§ **The task**
All of the data is to be set down again without any alteration.

§ **Recorded data**

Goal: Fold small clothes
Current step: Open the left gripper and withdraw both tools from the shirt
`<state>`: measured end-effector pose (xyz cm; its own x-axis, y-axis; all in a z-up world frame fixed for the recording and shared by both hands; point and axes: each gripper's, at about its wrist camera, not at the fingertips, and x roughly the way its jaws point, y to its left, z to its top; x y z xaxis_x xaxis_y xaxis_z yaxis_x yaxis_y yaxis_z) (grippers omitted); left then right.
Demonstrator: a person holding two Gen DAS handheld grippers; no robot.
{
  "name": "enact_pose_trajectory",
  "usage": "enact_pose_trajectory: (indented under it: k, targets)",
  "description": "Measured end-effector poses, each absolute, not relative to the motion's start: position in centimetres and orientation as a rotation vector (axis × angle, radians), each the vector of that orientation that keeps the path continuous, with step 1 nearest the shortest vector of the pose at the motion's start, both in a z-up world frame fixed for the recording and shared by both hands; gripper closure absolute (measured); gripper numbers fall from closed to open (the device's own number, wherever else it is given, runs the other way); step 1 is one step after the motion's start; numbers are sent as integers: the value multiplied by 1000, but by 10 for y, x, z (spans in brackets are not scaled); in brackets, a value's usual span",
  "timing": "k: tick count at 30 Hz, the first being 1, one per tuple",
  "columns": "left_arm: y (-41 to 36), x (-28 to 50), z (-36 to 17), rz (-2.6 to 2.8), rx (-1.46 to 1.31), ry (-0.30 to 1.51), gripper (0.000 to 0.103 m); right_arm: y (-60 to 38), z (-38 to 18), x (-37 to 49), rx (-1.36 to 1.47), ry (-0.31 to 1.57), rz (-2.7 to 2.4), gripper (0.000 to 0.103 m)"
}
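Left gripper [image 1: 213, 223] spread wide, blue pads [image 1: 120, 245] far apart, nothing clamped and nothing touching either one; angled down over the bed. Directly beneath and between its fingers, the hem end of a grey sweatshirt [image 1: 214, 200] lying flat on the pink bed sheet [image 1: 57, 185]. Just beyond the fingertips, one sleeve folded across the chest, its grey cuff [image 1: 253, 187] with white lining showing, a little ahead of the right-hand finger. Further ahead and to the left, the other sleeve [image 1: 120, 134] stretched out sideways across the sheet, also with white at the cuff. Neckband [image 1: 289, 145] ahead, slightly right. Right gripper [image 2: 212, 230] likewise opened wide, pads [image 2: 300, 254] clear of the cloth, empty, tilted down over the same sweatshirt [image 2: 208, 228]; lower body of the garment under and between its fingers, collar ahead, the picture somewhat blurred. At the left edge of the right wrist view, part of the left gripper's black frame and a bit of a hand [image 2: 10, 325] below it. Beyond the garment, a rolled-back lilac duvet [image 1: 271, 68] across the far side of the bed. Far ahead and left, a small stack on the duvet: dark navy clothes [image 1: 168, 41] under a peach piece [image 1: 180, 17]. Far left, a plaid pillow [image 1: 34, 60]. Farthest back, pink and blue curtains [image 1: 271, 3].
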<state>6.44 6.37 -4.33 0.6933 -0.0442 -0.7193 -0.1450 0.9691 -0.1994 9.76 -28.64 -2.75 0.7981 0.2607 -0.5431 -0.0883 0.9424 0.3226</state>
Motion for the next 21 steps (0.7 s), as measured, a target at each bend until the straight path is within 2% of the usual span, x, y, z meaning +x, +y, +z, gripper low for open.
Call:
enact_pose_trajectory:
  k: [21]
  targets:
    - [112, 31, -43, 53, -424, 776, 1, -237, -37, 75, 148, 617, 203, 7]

§ **Expected answer**
Goal: Fold small clothes
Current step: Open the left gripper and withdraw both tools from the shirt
`<state>`: measured end-effector pose (xyz cm; its own x-axis, y-axis; all in a z-up world frame fixed for the recording and shared by both hands; point and axes: each gripper's, at about its wrist camera, not at the fingertips, and x roughly the way its jaws point, y to its left, z to its top; x y z xaxis_x xaxis_y xaxis_z yaxis_x yaxis_y yaxis_z) (grippers omitted); left then right.
Demonstrator: a person holding two Gen DAS handheld grippers; no robot.
{
  "name": "enact_pose_trajectory",
  "usage": "enact_pose_trajectory: (indented under it: k, targets)",
  "description": "Measured end-effector poses, each absolute, not relative to the motion's start: position in centimetres and orientation as a rotation vector (axis × angle, radians), each the vector of that orientation that keeps the path continuous, with step 1 nearest the shortest vector of the pose at the motion's start, both in a z-up world frame fixed for the recording and shared by both hands; gripper closure absolute (measured); gripper numbers fall from closed to open (the device's own number, wherever else it is given, runs the other way); step 1 is one step after the motion's start; numbers are sent as integers: the value multiplied by 1000, but by 10 for y, x, z (spans in brackets are not scaled); in brackets, a value's usual span",
  "timing": "k: tick count at 30 Hz, the first being 1, one per tuple",
  "columns": "left_arm: y (-41 to 36), x (-28 to 50), z (-36 to 17), rz (-2.6 to 2.8), rx (-1.46 to 1.31), ry (-0.30 to 1.51), gripper (0.000 to 0.103 m); right_arm: y (-60 to 38), z (-38 to 18), x (-37 to 49), rx (-1.36 to 1.47), ry (-0.31 to 1.57), rz (-2.7 to 2.4), gripper (0.000 to 0.103 m)"
}
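Left gripper [image 1: 213, 223] spread wide, blue pads [image 1: 120, 245] far apart, nothing clamped and nothing touching either one; angled down over the bed. Directly beneath and between its fingers, the hem end of a grey sweatshirt [image 1: 214, 200] lying flat on the pink bed sheet [image 1: 57, 185]. Just beyond the fingertips, one sleeve folded across the chest, its grey cuff [image 1: 253, 187] with white lining showing, a little ahead of the right-hand finger. Further ahead and to the left, the other sleeve [image 1: 120, 134] stretched out sideways across the sheet, also with white at the cuff. Neckband [image 1: 289, 145] ahead, slightly right. Right gripper [image 2: 212, 230] likewise opened wide, pads [image 2: 300, 254] clear of the cloth, empty, tilted down over the same sweatshirt [image 2: 208, 228]; lower body of the garment under and between its fingers, collar ahead, the picture somewhat blurred. At the left edge of the right wrist view, part of the left gripper's black frame and a bit of a hand [image 2: 10, 325] below it. Beyond the garment, a rolled-back lilac duvet [image 1: 271, 68] across the far side of the bed. Far ahead and left, a small stack on the duvet: dark navy clothes [image 1: 168, 41] under a peach piece [image 1: 180, 17]. Far left, a plaid pillow [image 1: 34, 60]. Farthest back, pink and blue curtains [image 1: 271, 3].
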<state>6.44 6.37 -4.33 0.6933 -0.0442 -0.7193 -0.1450 0.9691 -0.1994 9.76 -28.64 -2.75 0.7981 0.2607 -0.5431 -0.0883 0.9424 0.3226</state>
Motion for the next 21 steps (0.7 s), as measured, a target at each bend until the straight path is within 2% of the usual span, x, y, z meaning +x, +y, +z, gripper low for open.
Call:
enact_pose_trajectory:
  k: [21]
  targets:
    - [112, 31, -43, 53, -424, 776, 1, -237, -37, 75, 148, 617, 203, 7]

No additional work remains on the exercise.